Who the hell was Bledsoe?

The question echoed in The Kid’s brain as consciousness slowly seeped back into it. Then pain overwhelmed curiosity and he forgot all about Bledsoe. Instead, he fought not to be sick as nausea roiled his stomach.

He felt a horrible pounding inside his skull and realized he was hanging head down. That torture was his pulse, he figured out after a moment. It felt like imps from hell banging on the inside of his head with ball-peen hammers.

The fire in his side was bad. It hurt like someone had jammed a blazing torch into his body. Maybe they had.

The swaying and bouncing added to his sickness. He tried to move, hoping to find a more comfortable position. His hands were numb, which meant his wrists were tied together. Eventually, he came to understand that his wrists were also bound to his ankles.

Somebody had draped him facedown over a saddle and lashed him in place so he couldn’t move.

Haggarty.

That son of a bitch.

The Kid couldn’t hold back the groan of misery that welled up in his throat. A couple of seconds after the wretched sound escaped, the horse that was carrying him stopped.

“So, you’re awake again,” a man’s voice said.

“Cut me…loose,” The Kid gasped.

“Yeah, like I’m gonna take a chance on cutting Bloody Ben Bledsoe loose.”

“Hag…Haggarty?”

“That’s right.”

The Kid was too weak to lift his head to look at the man. He stared at the ground as he said, “You’ve got the wrong man, you stupid bastard.”

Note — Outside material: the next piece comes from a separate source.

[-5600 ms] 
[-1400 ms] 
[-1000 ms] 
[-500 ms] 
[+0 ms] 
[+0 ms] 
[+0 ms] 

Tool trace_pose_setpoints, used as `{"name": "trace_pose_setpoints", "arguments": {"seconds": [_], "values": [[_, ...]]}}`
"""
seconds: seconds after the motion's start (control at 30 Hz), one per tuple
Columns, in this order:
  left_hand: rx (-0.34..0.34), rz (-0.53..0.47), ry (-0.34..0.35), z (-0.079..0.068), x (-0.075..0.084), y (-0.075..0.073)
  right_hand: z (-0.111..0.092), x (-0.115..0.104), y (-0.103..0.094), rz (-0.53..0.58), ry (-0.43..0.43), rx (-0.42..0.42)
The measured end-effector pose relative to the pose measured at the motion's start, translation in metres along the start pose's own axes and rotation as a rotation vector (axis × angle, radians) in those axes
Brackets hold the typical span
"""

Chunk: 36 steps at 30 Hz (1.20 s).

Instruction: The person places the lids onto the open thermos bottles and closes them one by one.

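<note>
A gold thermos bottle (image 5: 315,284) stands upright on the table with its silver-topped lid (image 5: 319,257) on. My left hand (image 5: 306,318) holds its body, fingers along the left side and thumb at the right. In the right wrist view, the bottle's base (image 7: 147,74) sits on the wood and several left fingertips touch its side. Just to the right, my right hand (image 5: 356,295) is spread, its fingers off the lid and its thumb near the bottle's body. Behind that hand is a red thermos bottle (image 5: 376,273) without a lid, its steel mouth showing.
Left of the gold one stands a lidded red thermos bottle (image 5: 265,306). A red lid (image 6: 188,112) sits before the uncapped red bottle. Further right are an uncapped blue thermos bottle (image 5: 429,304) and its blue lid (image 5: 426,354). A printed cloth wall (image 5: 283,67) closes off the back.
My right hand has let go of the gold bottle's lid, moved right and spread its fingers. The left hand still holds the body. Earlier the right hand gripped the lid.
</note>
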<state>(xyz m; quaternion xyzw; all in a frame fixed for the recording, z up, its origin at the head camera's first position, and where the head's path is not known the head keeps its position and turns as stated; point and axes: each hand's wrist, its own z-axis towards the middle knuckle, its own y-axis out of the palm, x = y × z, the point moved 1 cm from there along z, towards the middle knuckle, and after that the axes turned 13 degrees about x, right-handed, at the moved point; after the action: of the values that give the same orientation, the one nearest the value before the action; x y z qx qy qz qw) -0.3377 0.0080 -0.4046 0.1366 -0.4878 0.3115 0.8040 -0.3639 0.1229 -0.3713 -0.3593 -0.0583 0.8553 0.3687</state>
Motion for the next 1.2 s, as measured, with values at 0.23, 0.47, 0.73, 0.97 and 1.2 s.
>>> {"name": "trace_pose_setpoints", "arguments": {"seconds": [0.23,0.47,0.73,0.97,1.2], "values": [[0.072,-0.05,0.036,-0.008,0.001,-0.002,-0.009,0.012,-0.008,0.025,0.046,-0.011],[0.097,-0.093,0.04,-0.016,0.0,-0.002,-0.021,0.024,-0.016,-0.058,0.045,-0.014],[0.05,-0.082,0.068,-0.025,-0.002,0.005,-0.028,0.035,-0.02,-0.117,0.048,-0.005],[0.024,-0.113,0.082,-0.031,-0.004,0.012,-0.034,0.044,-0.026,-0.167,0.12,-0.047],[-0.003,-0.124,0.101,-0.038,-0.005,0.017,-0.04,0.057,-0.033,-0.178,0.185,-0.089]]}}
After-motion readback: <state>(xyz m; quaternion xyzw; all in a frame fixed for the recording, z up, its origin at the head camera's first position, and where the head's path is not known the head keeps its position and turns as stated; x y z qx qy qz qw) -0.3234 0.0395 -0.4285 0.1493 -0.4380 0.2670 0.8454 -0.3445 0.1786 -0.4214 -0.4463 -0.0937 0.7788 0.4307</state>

Haggarty chuckled. “Talk like that’s not likely to make me want to treat you better, is it? I’ve seen the picture on all the reward posters. You’re Bledsoe, all right.”

“You’re wrong. My name is…Morgan.”

During that brief hesitation, he had thought about saying Conrad Browning. But that name probably wouldn’t mean anything to Haggarty. At one point, Conrad had been declared legally dead, after a body was found in the charred ruins of his house in Carson City. Later, Conrad’s lawyers had discreetly informed the authorities that he was, in fact, still alive, but his whereabouts were unknown.

That was the way The Kid wanted to keep it. He had no interest in going back to his previous life, and he didn’t want to reveal it unless he had to.

“You can lie all you want to, Bledsoe,” Haggarty went on. “No one is going to believe you. Who’d take the word of a murdering outlaw?”

With a click of his tongue, Haggarty got the horses moving again. As The Kid swayed over the saddle and a fresh wave of dizziness set the world to spinning crazily around him, he realized he was just going to have to bide his time.

Surely, sooner or later, Haggarty would deliver him to someone who would realize a terrible mistake had been made.

The Kid could tell from the light it was early morning. He had been out cold for most of the night. The light grew brighter and the shadows shorter as the sun climbed in the New Mexico sky. The ride seemed to take an eternity.

Finally, Haggarty reined in again. “There it is,” he said. “Hell Gate. You’re back home, Bledsoe.”

The Kid forced his head up and gazed out across a valley. On the far side, backed up against a sheer cliff of what appeared to be solid granite, was a compound of squat stone buildings, surrounded by a high, thick, stone wall with guard towers at the front corners. The cliff itself formed the rear wall of the enclosure.

In the middle of the cliff was a tunnel opening that reminded The Kid of the black, hungry maw of a beast. The resemblance was made even stronger by a pair of heavy, barred gates that looked like teeth.

One thought blazed through The Kid’s mind as he stared at the compound.
Once a man was swallowed up by that hole, he would never come out again.
“What…what is that place?” he muttered.

“Hell Gate Territorial Prison,” Haggarty said. “You know that as well as I do, Bledsoe. It’s where they put the worst of the worst…like you.”

The Kid didn’t have the energy to argue with his captor. Actually, he felt somewhat relieved as he lowered his head again. Now that they had reached their destination, somebody at Hell Gate Prison was bound to realize he wasn’t Bloody Ben Bledsoe, whoever that was.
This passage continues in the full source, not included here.